# [Exercise]
Nothing but the lines below from the one containing "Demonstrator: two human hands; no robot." through the one containing "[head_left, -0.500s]" should appear in the answer, exact and without pictures.

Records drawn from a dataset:
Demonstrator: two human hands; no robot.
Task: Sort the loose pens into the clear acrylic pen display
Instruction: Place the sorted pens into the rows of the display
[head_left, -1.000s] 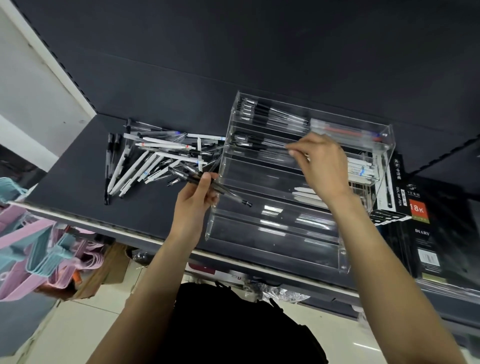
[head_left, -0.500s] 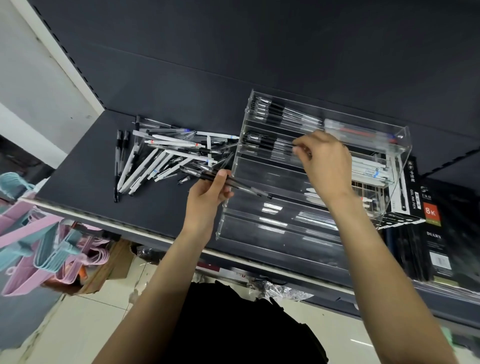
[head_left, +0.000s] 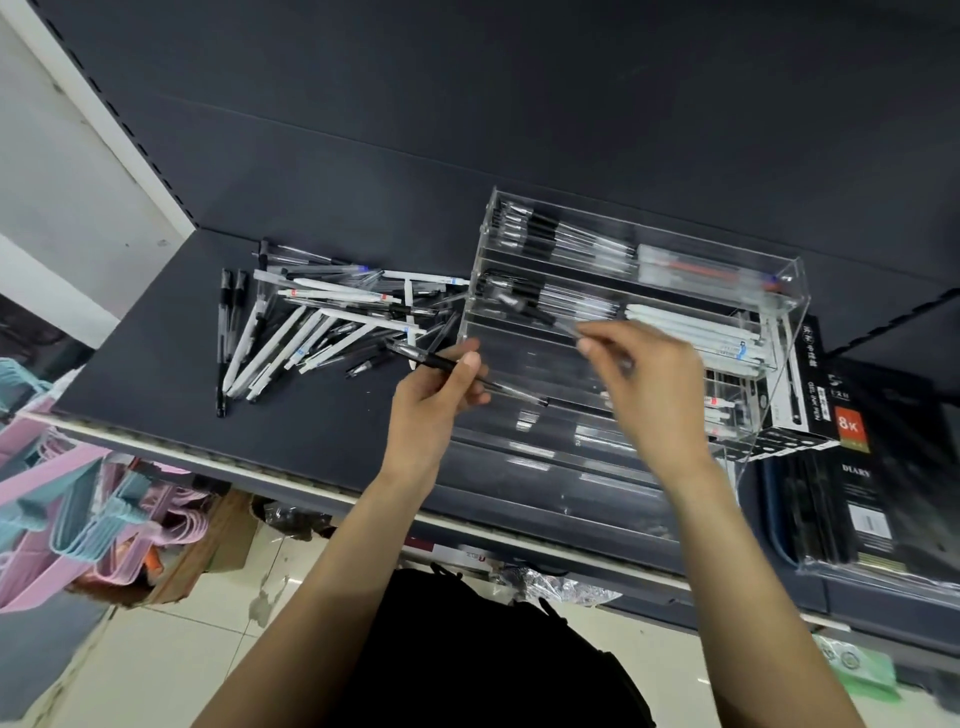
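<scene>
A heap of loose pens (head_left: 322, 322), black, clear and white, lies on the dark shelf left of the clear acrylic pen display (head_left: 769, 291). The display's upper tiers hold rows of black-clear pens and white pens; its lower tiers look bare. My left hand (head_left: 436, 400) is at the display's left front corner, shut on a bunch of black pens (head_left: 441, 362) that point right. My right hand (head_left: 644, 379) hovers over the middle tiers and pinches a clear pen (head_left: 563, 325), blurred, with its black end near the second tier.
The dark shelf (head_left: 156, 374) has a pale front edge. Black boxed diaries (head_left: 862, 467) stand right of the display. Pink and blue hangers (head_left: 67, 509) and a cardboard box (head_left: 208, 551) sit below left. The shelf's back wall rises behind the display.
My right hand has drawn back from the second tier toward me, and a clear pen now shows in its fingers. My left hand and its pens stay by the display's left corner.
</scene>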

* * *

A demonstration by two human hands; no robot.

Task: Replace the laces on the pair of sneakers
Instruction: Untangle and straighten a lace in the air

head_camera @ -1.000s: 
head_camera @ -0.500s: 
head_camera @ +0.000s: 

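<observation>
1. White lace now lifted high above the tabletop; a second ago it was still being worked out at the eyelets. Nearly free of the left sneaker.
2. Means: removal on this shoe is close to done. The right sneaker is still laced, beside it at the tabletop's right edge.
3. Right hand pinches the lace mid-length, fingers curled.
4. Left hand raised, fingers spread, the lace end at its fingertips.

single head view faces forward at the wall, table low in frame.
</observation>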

# [Expected answer]
Demonstrator: two human hands; no robot.
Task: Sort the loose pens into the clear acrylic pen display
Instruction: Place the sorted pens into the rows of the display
[head_left, -1.000s] 
[head_left, -0.500s] 

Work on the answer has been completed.